Recorded information -

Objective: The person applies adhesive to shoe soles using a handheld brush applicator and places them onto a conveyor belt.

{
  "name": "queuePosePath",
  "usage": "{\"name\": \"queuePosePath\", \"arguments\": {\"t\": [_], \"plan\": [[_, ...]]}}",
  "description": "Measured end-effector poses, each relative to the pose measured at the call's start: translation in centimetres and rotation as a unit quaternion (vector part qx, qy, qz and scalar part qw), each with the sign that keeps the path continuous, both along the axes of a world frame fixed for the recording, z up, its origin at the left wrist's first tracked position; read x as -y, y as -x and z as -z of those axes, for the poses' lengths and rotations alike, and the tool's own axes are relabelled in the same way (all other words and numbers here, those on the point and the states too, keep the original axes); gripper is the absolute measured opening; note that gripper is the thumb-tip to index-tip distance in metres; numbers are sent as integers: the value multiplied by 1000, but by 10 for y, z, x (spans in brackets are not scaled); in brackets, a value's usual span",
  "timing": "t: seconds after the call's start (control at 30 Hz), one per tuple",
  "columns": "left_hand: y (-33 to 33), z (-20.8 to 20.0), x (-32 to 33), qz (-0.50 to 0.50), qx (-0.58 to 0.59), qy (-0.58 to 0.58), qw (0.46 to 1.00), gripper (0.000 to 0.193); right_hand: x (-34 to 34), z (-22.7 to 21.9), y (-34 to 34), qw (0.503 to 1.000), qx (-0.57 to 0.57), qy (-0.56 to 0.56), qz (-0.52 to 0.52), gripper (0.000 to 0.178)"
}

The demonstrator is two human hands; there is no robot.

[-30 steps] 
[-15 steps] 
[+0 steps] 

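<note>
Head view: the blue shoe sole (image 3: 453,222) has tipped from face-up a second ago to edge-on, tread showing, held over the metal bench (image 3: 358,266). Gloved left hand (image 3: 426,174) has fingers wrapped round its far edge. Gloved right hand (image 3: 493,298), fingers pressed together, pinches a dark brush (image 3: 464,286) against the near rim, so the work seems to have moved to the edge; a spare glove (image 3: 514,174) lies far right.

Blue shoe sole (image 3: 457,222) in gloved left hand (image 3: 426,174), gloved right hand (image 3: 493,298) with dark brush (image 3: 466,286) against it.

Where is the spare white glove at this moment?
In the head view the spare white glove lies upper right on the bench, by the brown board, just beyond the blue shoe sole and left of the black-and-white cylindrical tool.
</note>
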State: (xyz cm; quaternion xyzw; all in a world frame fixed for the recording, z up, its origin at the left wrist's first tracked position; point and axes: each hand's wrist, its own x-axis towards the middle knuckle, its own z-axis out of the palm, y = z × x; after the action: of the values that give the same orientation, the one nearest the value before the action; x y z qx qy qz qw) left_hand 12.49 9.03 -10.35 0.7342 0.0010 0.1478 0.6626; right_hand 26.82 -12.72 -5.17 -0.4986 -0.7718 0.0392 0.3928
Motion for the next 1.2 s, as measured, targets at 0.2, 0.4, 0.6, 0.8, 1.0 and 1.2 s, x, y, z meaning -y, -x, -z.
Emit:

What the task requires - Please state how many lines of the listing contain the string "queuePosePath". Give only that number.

Finished task - 2